Sewing a Flat-Felled Seam

A flat-felled seam has a very distinctive profile, viewed end-on. Each of the joined edges is enfolded by the other, creating a design reminiscent of the interlocking arms of a Greek Key or a similar motif.

Flat-felled seams are very strong, being made with at least two parallel rows of stitches that reinforce one another. They also have (as suggested by the name) a flat, smooth profile on both sides when finished, which makes them a good choice any time you want both sides of a joined fabric to show or where a seam that didn't lie flat might rub uncomfortably against skin or catch on jewelry.

Variations on the flat-felled seam appear to have been popular throughout the Middle Ages and Renaissance. Heather Rose Jones describes several seen in surviving medieval garments of both wool and linen in her article, Archaeological Sewing. Here I'll be demonstrating what I consider to be the basic flat-felling technique, yielding the type of flat-felled seam most commonly sewn today.


In these instructions, I'm going to label one side of my fabrics "A" and the other "B". Either could serve as the face of the finished seam, depending on the look you want. (Or, of course, if you're making something like a tent or a flag, where both sides will show, both could.)

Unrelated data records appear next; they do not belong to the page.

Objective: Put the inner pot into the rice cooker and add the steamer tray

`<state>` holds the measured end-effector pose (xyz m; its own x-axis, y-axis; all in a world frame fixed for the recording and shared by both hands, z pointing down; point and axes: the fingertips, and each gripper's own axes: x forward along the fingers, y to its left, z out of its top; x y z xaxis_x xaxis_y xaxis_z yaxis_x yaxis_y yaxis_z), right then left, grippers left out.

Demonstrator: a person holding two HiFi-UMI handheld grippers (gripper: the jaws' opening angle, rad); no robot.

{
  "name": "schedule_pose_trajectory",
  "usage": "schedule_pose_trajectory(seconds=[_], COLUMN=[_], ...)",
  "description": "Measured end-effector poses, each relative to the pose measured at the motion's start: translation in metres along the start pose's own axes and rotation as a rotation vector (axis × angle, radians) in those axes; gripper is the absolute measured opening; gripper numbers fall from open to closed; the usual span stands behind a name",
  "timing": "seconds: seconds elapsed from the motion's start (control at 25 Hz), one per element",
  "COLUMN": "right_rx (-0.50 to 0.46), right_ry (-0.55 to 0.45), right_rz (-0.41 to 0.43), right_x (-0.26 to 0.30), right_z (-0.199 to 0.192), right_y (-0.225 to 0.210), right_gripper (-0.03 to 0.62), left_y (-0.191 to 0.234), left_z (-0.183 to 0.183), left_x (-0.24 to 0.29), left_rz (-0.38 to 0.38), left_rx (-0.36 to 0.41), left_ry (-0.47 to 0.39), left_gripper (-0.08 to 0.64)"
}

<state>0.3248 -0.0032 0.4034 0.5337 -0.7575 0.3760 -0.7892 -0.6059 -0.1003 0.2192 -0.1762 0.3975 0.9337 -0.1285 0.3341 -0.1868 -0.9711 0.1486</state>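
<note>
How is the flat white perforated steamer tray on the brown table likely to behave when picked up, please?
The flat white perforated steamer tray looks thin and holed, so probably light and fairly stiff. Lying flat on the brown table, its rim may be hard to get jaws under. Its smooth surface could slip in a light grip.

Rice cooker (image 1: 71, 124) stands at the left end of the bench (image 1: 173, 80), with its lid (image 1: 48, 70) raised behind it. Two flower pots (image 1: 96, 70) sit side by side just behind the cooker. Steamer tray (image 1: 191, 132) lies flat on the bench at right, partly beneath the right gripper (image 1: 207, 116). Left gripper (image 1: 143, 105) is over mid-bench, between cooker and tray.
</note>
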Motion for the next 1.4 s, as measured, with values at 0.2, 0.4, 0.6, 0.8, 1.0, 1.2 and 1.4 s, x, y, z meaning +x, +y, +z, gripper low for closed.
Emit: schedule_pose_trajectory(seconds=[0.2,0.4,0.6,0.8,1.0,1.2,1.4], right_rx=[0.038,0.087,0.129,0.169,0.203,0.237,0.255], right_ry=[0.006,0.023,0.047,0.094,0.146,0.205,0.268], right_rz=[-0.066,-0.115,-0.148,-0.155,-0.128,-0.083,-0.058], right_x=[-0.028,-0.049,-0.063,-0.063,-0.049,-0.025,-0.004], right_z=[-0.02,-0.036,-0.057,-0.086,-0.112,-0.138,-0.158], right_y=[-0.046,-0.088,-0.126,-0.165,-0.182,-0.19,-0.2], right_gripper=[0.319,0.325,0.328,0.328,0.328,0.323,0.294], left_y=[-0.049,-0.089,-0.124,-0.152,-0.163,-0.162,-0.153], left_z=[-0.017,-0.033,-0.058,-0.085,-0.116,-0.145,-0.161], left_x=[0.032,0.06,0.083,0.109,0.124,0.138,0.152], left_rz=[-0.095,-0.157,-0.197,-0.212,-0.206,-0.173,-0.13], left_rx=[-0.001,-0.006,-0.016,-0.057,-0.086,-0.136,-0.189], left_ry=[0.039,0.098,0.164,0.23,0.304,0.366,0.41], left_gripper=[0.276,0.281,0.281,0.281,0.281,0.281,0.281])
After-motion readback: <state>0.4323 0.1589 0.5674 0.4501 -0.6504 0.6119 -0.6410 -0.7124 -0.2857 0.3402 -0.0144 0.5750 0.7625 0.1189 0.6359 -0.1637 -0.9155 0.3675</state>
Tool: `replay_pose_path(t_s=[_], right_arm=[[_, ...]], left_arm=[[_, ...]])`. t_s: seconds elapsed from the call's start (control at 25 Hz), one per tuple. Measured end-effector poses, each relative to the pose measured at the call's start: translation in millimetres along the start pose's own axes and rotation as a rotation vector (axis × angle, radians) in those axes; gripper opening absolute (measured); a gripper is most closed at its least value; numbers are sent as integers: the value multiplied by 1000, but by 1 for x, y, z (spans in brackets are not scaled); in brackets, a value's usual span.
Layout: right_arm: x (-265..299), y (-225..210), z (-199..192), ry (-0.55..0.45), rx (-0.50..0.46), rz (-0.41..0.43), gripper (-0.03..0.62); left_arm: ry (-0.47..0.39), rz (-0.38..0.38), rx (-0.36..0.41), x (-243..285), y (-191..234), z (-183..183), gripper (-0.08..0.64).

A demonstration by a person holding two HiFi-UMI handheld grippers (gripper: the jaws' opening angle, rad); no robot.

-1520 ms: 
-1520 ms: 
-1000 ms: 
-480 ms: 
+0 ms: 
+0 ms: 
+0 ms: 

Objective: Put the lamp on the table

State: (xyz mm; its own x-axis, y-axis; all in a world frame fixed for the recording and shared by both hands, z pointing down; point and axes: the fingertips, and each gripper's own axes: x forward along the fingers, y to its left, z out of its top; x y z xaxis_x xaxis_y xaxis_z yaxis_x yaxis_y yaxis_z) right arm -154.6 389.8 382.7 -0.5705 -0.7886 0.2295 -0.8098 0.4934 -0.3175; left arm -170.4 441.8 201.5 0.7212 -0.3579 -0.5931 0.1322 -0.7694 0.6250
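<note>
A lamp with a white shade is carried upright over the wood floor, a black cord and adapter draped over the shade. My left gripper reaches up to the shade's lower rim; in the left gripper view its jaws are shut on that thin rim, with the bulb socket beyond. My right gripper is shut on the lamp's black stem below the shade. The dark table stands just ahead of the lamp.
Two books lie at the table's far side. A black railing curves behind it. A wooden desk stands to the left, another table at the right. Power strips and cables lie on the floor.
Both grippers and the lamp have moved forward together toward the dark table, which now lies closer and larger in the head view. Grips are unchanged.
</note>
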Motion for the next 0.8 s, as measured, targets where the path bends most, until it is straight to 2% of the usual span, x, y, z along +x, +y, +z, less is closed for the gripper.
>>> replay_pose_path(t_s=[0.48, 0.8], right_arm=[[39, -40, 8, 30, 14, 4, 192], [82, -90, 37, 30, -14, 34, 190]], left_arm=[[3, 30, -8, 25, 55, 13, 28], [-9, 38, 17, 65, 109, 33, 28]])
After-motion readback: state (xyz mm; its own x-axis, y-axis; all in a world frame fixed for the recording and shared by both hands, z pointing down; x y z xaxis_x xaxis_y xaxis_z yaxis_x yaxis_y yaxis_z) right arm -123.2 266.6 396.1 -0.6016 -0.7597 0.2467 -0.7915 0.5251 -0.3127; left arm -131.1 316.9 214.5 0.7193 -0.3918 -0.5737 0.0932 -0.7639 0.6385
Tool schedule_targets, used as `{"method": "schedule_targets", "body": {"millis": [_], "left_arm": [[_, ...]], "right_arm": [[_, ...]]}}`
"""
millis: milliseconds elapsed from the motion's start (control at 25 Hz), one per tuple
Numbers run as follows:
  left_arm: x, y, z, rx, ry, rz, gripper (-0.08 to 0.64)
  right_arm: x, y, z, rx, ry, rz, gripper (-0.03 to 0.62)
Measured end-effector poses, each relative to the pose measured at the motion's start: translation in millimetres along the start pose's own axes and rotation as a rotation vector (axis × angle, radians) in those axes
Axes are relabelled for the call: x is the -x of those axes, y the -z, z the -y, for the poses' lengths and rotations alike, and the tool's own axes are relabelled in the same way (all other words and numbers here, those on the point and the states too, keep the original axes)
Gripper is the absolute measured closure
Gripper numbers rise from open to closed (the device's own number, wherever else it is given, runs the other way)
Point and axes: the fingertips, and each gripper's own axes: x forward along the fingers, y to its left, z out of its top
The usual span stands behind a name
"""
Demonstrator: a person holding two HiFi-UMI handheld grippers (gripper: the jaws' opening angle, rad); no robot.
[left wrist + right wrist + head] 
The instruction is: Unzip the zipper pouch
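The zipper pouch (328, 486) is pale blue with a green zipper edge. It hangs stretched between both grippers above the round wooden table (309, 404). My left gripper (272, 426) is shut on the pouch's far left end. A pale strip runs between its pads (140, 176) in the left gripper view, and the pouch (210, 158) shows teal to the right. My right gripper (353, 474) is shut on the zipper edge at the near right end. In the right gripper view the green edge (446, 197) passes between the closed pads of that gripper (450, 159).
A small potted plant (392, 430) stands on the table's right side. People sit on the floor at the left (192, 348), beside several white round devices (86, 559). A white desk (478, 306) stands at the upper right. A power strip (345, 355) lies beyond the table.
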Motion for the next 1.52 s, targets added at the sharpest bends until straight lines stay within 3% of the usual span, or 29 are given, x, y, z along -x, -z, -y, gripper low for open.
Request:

Before you cut your fabric, decide how wide you want the finished seam to be. Make that your seam allowance. In my sample piece, the seam allowance was about a quarter inch. It is possible (and often desirable) to make finer flat-felled seams. An accomplished needleworker (which description I do not apply to myself) can, given the right fabric and needle, make one that's almost invisible. But it's also fine to make a wider one, if that suits your needs.

When you're ready to sew, lay your fabrics one on top of the other, sides "A" together, with the edges you mean to seam offset by one seam allowance. Join the fabrics one seam allowance from the edge of the upper piece, using the stitch of your choice. Remember that this stitching will be visible on Side B (and only Side B) of the finished seam, against a background of the lower fabric, and choose your thread and stitch accordingly.

I used a basic running stitch for this phase of my seam. A backstitch or a double running stitch would also have worked well.

Now fold the lower fabric up along the edge of the upper fabric. It's edge should meet the line of stitching.

You can press this fold if you like. I was hand sewing and using a linen that creases easily, so I just pinched along the fold.

Flip the upper fabric down, so that the two pieces overlap only along the seam.

Sides "A" of both pieces of fabric will now be facing up. No stitches will be visible on that side of the piece.

Turn the piece over, so that Side B is facing up. You will see a line of stitching and a flap of folded fabric.

Side A

(Sorry about the fuzzy picture.)

Side B

The final step is to complete the seam by securing the fold. Again, you can use whatever stitch you like. In this case, both sides of the stitching will show, one on Side A, against a background of what was the upper fabric, and one on Side B, against a background of what was the lower fabric.

Side B

Side A

Here, I've used the basic running stitch again.

Stitch through all four layers of fabric, close to the fold.

Side B

Side A

Here, I've used a blind hem stitch.

Go through all three layers when taking your "bite" of the fold.

Obviously, in this case much less of the stitching shows on Side A. If you match your thread to your fabric, you can make the seam essentially invisible on that side.